To do ▸ Scan the records for "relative". Show the matching lines.

___ The records ___

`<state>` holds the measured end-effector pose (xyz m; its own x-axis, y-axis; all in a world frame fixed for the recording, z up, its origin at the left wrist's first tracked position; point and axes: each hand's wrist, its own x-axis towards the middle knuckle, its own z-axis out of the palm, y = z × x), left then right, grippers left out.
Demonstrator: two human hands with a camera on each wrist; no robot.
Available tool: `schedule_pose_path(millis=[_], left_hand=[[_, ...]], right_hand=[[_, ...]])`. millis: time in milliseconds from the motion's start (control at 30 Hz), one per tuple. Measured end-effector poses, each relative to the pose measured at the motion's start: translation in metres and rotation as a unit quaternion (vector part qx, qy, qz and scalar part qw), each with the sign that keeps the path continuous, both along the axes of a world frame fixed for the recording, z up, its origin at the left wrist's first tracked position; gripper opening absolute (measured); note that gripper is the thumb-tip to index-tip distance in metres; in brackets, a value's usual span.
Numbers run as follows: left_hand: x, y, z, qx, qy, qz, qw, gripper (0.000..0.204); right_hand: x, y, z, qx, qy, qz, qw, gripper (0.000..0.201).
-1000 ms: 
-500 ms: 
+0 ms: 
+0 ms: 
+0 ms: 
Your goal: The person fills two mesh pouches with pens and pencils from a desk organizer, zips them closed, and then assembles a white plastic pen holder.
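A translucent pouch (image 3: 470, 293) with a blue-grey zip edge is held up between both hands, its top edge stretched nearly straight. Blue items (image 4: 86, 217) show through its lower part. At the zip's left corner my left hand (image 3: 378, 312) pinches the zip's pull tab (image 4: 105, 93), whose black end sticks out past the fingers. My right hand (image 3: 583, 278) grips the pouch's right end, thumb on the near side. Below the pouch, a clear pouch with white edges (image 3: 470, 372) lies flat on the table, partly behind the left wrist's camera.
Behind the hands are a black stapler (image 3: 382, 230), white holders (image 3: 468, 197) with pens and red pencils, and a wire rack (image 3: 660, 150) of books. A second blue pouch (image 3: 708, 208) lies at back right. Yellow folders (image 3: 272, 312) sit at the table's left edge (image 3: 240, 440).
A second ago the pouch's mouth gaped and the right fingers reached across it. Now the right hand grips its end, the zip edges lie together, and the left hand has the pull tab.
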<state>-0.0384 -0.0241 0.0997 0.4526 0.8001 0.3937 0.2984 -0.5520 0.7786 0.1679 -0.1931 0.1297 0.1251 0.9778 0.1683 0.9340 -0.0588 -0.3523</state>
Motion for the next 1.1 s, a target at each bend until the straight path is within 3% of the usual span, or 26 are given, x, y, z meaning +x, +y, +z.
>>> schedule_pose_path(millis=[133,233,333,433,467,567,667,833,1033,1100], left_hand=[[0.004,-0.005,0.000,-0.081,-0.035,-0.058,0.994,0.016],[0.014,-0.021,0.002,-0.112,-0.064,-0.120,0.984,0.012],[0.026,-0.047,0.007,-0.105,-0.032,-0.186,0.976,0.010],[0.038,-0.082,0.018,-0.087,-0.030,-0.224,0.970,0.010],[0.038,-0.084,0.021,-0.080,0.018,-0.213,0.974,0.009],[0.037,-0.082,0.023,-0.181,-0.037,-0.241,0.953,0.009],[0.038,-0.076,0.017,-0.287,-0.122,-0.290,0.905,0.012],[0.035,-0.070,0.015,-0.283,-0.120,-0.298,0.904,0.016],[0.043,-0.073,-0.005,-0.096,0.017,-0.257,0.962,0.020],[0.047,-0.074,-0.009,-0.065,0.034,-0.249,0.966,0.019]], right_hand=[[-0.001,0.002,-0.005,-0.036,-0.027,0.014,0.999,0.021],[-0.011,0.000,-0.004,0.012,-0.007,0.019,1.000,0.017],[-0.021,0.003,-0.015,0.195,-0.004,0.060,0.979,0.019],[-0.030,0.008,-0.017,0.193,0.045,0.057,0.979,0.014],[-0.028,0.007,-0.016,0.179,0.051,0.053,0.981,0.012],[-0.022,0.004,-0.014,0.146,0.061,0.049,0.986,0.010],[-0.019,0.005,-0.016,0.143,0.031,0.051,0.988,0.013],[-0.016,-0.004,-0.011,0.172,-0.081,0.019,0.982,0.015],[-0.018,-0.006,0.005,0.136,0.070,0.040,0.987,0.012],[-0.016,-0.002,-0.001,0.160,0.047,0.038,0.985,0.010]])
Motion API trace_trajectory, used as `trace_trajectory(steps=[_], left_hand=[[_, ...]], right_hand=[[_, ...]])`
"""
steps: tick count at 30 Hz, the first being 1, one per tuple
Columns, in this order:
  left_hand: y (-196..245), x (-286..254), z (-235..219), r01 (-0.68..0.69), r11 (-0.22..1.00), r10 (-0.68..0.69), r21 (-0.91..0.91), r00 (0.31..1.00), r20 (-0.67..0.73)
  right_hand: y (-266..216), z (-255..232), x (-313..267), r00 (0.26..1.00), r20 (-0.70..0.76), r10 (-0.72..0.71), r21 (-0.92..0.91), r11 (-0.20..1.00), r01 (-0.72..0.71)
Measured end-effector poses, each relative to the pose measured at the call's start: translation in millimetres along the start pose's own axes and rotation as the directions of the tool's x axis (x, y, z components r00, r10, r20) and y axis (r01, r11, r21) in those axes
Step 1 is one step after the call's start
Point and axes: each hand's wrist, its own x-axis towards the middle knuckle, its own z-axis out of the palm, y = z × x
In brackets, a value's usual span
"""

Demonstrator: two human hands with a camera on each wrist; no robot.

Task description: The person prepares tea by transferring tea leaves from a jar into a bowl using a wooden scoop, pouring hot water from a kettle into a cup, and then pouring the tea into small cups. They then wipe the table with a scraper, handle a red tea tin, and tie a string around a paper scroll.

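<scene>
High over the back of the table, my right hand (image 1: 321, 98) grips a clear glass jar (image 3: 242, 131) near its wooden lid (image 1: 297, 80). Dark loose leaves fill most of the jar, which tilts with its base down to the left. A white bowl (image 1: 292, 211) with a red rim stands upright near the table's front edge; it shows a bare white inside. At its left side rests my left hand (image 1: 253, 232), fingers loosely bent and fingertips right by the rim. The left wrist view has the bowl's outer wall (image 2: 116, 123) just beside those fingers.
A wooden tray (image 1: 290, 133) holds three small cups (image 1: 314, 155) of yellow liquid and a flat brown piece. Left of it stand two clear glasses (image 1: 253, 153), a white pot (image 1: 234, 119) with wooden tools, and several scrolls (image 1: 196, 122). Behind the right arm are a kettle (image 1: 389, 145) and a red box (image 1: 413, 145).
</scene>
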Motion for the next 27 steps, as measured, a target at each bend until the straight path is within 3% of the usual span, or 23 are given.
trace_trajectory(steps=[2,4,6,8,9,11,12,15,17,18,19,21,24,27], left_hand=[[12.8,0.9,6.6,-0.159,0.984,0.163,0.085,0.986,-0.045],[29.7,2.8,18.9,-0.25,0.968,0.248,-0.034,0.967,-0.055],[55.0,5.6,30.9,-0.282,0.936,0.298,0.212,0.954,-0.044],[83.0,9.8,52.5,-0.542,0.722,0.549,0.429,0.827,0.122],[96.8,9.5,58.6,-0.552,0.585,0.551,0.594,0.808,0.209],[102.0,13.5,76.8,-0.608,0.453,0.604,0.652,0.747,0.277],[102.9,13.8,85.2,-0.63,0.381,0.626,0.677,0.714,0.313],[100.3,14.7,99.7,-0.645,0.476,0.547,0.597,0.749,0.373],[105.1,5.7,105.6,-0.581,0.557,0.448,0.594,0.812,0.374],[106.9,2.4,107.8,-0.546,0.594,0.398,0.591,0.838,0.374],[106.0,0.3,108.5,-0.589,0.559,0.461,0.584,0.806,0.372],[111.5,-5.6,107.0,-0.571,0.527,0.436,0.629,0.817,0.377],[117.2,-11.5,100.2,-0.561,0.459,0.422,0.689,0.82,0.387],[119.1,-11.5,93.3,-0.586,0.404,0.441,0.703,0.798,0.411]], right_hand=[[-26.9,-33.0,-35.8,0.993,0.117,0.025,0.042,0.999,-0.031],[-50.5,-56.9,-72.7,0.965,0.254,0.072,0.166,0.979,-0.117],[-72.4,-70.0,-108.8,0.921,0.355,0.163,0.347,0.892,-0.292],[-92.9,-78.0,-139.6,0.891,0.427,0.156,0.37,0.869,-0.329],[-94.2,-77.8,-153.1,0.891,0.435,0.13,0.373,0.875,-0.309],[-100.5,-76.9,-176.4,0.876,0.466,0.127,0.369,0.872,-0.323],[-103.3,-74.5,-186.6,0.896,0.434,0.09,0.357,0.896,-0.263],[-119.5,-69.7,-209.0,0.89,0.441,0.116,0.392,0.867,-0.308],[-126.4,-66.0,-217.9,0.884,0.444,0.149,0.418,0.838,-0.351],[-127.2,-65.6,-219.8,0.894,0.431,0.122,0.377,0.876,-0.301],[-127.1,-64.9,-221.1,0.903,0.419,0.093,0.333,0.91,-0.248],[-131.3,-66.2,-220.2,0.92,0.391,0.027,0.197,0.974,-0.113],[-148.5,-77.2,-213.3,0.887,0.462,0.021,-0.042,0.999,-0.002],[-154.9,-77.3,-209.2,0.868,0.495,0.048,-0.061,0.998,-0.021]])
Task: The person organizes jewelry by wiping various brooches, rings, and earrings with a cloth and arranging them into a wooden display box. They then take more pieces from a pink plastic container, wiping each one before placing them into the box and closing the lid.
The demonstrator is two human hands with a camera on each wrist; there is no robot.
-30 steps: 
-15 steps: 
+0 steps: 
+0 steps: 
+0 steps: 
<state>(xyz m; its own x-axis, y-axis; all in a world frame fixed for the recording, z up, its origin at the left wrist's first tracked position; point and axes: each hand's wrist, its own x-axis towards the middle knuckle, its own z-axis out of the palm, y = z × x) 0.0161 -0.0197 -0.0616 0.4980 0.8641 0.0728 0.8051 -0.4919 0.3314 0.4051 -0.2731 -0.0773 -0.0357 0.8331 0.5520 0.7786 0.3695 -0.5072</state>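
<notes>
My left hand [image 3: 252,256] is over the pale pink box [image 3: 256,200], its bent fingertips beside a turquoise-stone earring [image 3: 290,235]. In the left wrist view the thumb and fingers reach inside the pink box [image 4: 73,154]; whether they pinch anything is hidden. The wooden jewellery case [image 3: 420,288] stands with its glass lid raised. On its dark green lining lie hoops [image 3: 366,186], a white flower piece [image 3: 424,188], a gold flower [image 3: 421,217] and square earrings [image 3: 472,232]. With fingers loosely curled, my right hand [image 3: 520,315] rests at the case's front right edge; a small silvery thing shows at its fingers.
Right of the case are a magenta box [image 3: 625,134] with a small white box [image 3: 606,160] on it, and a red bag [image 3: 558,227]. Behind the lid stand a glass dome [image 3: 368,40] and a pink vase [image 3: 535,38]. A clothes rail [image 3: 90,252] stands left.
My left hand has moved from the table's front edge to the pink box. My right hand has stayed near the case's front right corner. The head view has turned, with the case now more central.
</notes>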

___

Response area ▸
Available tool: `schedule_pose_path(millis=[_], left_hand=[[_, ...]], right_hand=[[_, ...]])`. millis: time in milliseconds from the motion's start (control at 30 Hz), one per tuple. Measured end-effector poses, each relative to the pose measured at the motion's start: translation in metres and rotation as a unit quaternion (vector part qx, qy, qz and scalar part qw), each with the sign that keeps the path continuous, both along the axes of a world frame fixed for the recording, z up, its origin at the left wrist's first tracked position; gripper opening absolute (measured); note that gripper is the thumb-tip to index-tip distance in metres; in brackets, a value's usual span.
Measured end-effector poses, each relative to the pose measured at the call's start: translation in millimetres along the start pose's own axes and rotation as the directions of the tool's x axis (x, y, z components r00, r10, r20) and y axis (r01, r11, r21) in those axes

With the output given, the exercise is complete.